Recent Accounting Standards
In
The Company's management does not believe that any other recently issued, but not effective, accounting standards, if currently adopted, would have a material effect on the accompanying financial statements.
Inflation
We do not believe that inflation had a material impact on our business, revenues or operating results during the period presented.
21
Emerging Growth Company Status
We are an "emerging growth company," as defined in Section 2(a) of the Securities Act of 1933, as amended, (the "Securities Act"), as modified by the Jumpstart our Business Startups Act of 2012, (the "JOBS Act"), and it may take advantage of certain exemptions from various reporting requirements that are applicable to other public companies that are not emerging growth companies including, but not limited to, not being required to comply with the auditor attestation requirements of Section 404 of the Sarbanes-Oxley Act, reduced disclosure obligations regarding executive compensation in our periodic reports and proxy statements, and exemptions from the requirements of holding a nonbinding advisory vote on executive compensation and stockholder approval of any golden parachute payments not previously approved.

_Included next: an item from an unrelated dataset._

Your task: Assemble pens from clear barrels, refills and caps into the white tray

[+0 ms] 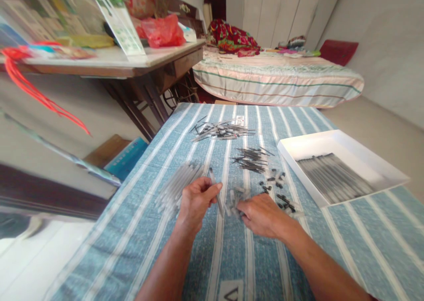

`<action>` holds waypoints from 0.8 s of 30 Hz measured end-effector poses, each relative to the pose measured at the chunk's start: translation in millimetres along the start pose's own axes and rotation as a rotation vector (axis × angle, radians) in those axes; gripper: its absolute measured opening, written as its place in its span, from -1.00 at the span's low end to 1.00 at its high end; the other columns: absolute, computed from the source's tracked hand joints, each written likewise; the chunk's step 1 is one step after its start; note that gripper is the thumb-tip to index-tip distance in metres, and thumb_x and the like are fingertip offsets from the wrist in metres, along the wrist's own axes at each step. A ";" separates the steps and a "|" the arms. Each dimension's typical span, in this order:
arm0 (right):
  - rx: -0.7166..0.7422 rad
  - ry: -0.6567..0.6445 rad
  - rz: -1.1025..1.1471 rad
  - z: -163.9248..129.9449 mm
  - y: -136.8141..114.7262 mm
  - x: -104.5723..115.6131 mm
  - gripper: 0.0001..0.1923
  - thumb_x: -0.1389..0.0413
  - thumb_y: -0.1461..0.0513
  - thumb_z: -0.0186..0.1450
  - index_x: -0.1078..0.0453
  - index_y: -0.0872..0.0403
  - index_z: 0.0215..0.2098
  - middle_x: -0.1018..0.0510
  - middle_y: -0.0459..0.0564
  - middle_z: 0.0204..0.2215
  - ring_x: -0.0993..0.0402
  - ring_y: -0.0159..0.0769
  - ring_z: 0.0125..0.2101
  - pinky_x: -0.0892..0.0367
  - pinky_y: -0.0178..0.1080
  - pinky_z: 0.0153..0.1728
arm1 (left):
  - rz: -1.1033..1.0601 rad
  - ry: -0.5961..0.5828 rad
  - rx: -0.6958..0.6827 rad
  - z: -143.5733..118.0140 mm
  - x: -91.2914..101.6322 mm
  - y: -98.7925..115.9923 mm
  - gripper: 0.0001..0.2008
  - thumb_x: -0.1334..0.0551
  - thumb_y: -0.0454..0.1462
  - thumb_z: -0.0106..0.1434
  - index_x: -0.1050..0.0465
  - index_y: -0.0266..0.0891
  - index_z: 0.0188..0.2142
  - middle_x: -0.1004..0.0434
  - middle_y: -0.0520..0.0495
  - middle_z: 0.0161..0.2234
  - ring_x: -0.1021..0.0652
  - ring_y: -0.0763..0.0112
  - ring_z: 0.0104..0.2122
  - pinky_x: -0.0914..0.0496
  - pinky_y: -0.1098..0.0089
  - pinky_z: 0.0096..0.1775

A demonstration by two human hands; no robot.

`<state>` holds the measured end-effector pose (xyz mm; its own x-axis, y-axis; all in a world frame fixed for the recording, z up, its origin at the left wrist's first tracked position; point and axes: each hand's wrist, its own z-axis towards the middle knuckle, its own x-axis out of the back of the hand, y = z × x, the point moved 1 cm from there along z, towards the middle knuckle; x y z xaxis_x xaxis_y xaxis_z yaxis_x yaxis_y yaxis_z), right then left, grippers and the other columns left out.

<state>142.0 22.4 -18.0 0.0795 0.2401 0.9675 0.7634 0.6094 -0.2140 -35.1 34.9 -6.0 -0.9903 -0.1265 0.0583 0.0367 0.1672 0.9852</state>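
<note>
My left hand is closed around a pen, holding it tilted above the striped cloth. To its left lies a pile of clear pen barrels, partly behind that hand. My right hand reaches into a small heap of translucent pen caps, fingertips pinched together among them. Whether a cap is between those fingers is hidden. Just right of this hand are scattered small black pen parts. Beyond the hands lie dark thin refills and another loose pile of refills.
A white box holding a row of pens stands on the right of the table. At the left, a wooden desk carries a red plastic bag, with red string hanging off. A bed is behind.
</note>
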 end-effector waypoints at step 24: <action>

Further, Section 102(b)(1) of the JOBS Act exempts emerging growth companies from being required to comply with new or revised financial accounting standards until private companies (that is, those that have not had a Securities Act registration statement declared effective or do not have a class of securities registered under the Exchange Act) are required to comply with the new or revised financial accounting standards. The JOBS Act provides that a company can elect to opt out of the extended transition period and comply with the requirements that apply to non-emerging growth companies but any such election to opt out is irrevocable. We have elected not to opt out of such extended transition period which means that when a standard is issued or revised and it has different application dates for public or private companies, us, as an emerging growth company, can adopt the new or revised standard at the time private companies adopt the new or revised standard. This may make comparison of our unaudited condensed financial statements with another public company which is neither an emerging growth company nor an emerging growth company which has opted out of using the extended transition period difficult or impossible because of the potential differences in accounting standards used.